Run `examples/david_map_reduce_weighted.py` to replicate.

![](https://raw.githubusercontent.com/gchq/coreax/main/examples/data/david_coreset.png)

### Video event detection

Here we identify representative frames such that most of the
useful information in a video is preserved.
Run `examples/pounce.py` to replicate.

| Original | Coreset |
|:------------------------------------------------------------------------:|:--------------------------------------------------------------------------------:|
| ![](https://raw.githubusercontent.com/gchq/coreax/main/examples/pounce/pounce.gif) | ![](https://raw.githubusercontent.com/gchq/coreax/main/examples/pounce/pounce_coreset.gif) |

# Setup

Install Coreax from PyPI by adding `coreax` to your project dependencies or running
```shell
pip install coreax
```

Coreax uses JAX. It installs the CPU version by default, but if you have a GPU or TPU,
see the
[JAX installation instructions](https://jax.readthedocs.io/en/latest/installation.html)
for options available to take advantage of the power of your system. For example, if you
have an NVIDIA GPU on Linux, add `jax[cuda12]` to your project dependencies or run
```shell
pip install jax[cuda12]
```

There are optional sets of additional dependencies:
* `coreax[test]` is required to run the tests;
* `coreax[example]` contains all dependencies for the example scripts;
* `coreax[benchmark]` is required to run benchmarking;
* `coreax[doc]` is for compiling the Sphinx documentation;
* `coreax[dev]` includes all tools and packages a developer of Coreax might need.
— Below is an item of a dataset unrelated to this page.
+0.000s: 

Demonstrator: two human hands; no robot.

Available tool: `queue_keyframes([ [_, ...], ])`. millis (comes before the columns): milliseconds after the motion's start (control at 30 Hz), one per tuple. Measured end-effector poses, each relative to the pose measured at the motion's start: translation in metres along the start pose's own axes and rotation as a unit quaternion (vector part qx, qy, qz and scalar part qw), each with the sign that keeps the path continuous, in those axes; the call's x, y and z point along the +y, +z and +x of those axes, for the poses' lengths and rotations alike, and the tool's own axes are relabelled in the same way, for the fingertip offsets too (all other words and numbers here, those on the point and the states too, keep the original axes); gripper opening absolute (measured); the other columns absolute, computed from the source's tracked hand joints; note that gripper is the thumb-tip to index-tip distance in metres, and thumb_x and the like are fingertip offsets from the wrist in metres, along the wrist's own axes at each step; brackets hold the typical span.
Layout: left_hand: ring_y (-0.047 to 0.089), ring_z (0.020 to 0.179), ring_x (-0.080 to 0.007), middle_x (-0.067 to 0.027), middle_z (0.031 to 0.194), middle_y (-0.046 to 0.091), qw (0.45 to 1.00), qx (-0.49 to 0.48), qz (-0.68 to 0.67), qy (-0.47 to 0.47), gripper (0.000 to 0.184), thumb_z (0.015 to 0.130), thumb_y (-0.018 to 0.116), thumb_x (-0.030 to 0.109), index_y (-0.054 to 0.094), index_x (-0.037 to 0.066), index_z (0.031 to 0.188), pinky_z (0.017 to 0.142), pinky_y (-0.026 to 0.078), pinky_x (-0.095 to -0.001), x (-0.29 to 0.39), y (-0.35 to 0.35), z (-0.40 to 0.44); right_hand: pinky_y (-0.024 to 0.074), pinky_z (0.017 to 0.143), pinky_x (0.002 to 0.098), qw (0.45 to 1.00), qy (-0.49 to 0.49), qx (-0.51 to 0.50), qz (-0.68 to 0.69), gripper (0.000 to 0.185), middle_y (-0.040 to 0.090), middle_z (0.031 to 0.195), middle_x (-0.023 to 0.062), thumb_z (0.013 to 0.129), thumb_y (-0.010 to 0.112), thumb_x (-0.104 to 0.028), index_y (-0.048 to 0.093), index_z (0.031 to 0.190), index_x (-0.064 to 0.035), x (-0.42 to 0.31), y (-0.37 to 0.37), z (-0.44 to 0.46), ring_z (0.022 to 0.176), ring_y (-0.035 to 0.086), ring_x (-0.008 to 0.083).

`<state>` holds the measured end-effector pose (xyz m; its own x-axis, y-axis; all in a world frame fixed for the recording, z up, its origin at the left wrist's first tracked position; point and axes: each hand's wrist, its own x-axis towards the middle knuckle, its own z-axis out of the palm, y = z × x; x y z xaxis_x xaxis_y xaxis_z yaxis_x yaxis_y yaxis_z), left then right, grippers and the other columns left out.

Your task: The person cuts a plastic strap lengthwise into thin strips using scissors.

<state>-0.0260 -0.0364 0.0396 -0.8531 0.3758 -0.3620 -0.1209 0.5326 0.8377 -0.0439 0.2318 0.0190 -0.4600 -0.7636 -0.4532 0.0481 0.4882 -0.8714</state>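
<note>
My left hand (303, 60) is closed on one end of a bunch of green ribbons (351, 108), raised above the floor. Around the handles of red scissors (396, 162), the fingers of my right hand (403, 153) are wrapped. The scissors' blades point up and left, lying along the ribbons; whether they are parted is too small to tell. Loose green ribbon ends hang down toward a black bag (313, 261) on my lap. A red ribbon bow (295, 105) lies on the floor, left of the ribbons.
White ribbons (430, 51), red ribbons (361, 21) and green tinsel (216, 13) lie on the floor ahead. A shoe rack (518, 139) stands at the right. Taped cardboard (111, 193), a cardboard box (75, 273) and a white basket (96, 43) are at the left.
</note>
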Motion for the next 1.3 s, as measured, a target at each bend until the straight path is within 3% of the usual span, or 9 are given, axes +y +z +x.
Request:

Note that the `test` and `dev` dependencies include `opencv-python-headless`, which is
the headless version of OpenCV and is incompatible with other versions of OpenCV. If you
wish to use an alternative version, remove `opencv-python-headless` and select an
alternative from the
[OpenCV documentation](https://pypi.org/project/opencv-python-headless/).

Should the installation of Coreax fail, you can see the versions used by the Coreax
development team in `uv.lock`. You can transfer these to your own project as follows.
First, [install UV](https://docs.astral.sh/uv/getting-started/installation/). Then,
clone the repo from [GitHub](https://github.com/gchq/coreax). Next, run
```shell
uv export --format requirements-txt
```
which will generate a `requirements.txt`. Install this in your own project before trying
to install Coreax itself,
```shell
pip install -r requirements.txt
pip install coreax
```

# Release cycle

We anticipate two release types: feature releases and security releases. Security
releases will be issued as needed in accordance with the
[security policy](https://github.com/gchq/coreax/security/policy). Feature releases will
be issued as appropriate, dependent on the feature pipeline and development priorities.